■ **Problem description**
Repeat exactly the lines below that lie between the line with "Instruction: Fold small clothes" and the line with "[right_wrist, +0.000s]", counting both of those lines as part of the answer.

■ **Collection entries**
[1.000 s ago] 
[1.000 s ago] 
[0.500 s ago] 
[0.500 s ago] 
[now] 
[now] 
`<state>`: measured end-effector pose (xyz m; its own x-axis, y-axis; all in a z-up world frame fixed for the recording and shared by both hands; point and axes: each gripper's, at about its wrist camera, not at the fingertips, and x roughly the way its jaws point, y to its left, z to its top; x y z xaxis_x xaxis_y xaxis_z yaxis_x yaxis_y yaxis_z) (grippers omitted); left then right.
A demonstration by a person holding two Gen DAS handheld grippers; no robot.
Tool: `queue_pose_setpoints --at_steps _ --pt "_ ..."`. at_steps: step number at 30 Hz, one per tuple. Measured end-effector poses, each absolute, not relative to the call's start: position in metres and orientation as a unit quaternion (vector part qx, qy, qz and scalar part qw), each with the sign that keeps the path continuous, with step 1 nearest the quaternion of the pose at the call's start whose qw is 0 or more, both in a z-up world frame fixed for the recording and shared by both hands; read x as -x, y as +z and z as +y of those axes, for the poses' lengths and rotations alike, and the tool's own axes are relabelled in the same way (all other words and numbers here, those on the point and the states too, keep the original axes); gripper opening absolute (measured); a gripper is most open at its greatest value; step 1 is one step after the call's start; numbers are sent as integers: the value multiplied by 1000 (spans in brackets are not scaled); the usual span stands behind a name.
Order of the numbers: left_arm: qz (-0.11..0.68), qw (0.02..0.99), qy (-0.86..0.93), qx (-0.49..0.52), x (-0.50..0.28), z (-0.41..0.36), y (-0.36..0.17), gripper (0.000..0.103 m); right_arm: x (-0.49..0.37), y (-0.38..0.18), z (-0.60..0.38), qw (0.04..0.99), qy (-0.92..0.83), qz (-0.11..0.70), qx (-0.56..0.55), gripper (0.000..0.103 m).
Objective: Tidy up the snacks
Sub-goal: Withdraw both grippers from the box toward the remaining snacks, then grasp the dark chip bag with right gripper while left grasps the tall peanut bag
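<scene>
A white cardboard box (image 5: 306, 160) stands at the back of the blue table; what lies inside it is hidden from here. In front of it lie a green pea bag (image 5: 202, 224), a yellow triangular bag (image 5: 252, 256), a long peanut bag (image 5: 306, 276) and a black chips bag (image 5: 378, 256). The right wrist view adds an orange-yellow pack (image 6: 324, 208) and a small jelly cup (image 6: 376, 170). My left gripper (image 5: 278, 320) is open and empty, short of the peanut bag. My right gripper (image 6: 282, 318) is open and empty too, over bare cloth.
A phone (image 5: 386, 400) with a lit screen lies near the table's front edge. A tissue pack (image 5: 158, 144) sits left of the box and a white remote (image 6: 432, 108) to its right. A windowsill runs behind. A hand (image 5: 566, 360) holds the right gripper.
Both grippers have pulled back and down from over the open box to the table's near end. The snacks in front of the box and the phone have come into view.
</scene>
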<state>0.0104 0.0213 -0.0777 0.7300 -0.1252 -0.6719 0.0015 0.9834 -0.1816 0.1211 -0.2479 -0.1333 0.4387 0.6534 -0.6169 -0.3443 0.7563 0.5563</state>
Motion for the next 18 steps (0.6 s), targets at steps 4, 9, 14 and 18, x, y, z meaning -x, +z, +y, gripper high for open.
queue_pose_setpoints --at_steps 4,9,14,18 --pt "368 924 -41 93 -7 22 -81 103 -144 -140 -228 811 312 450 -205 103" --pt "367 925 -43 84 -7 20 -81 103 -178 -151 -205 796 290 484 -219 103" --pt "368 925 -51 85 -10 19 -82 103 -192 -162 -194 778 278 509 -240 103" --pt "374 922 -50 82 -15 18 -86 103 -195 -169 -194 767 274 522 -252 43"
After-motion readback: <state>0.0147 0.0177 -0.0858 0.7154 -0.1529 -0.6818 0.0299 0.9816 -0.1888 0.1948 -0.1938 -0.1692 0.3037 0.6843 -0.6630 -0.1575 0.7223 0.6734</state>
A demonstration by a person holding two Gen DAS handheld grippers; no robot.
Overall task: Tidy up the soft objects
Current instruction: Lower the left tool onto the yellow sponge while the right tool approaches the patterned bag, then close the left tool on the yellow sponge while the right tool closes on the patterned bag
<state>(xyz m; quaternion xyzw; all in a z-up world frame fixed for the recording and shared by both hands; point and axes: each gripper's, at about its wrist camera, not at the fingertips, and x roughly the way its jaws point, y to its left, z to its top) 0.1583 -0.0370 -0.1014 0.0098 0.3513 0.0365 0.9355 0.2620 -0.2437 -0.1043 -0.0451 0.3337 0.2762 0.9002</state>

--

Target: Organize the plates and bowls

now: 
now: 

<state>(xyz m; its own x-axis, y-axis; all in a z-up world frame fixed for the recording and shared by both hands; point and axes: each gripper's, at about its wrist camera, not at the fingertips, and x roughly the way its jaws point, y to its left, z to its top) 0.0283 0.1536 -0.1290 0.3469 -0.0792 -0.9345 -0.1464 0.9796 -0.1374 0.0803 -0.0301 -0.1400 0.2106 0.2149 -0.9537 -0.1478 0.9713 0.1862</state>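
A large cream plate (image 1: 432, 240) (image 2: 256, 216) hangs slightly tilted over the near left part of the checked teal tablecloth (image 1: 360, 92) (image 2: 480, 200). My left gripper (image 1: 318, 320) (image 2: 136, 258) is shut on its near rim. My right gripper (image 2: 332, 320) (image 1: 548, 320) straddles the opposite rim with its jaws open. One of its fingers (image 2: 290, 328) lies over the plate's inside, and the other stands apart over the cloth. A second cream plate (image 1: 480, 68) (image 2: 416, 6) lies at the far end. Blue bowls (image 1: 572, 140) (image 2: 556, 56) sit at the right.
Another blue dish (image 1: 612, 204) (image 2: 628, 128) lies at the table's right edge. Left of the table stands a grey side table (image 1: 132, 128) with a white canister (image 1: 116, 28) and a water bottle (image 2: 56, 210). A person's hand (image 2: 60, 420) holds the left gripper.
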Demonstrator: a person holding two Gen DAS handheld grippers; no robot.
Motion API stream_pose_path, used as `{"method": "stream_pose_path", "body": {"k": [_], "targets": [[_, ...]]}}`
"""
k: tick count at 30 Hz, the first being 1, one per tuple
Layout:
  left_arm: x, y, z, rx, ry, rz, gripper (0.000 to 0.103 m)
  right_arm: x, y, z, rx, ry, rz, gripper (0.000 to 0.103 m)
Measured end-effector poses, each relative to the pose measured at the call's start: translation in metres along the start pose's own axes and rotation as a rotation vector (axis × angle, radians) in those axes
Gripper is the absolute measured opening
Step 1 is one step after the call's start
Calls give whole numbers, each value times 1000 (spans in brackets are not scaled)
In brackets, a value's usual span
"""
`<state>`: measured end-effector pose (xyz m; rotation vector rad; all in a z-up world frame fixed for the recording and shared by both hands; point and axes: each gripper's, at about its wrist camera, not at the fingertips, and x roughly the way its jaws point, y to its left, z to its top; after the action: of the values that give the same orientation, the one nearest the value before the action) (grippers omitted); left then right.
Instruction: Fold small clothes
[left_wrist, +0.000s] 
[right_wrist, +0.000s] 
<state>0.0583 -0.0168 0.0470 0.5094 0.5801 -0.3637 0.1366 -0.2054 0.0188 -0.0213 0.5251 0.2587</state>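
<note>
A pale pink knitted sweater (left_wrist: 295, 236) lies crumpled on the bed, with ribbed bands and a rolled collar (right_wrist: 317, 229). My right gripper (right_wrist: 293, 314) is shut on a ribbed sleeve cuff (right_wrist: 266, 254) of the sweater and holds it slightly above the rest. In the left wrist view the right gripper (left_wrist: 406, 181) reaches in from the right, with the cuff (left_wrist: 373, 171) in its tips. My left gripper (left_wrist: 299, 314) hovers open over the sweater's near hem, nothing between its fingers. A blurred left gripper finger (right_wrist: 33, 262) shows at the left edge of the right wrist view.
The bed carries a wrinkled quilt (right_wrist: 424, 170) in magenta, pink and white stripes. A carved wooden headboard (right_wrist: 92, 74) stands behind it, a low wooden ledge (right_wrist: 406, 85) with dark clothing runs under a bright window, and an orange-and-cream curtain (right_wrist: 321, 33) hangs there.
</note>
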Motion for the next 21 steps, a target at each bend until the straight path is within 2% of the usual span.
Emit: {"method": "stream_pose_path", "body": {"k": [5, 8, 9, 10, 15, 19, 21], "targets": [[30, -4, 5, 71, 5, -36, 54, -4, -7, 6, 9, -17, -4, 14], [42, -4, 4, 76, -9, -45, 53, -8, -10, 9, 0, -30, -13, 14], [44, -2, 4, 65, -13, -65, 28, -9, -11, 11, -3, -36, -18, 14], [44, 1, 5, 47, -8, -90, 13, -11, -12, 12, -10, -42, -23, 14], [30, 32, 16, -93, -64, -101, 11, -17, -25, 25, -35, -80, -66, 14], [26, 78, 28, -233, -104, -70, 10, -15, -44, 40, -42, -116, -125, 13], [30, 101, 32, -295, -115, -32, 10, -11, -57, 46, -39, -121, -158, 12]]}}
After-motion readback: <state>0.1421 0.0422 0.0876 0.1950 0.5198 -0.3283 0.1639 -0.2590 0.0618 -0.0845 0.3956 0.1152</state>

■ **Answer for this exercise**
Instruction: Fold small clothes
[left_wrist, +0.000s] 
[right_wrist, +0.000s] 

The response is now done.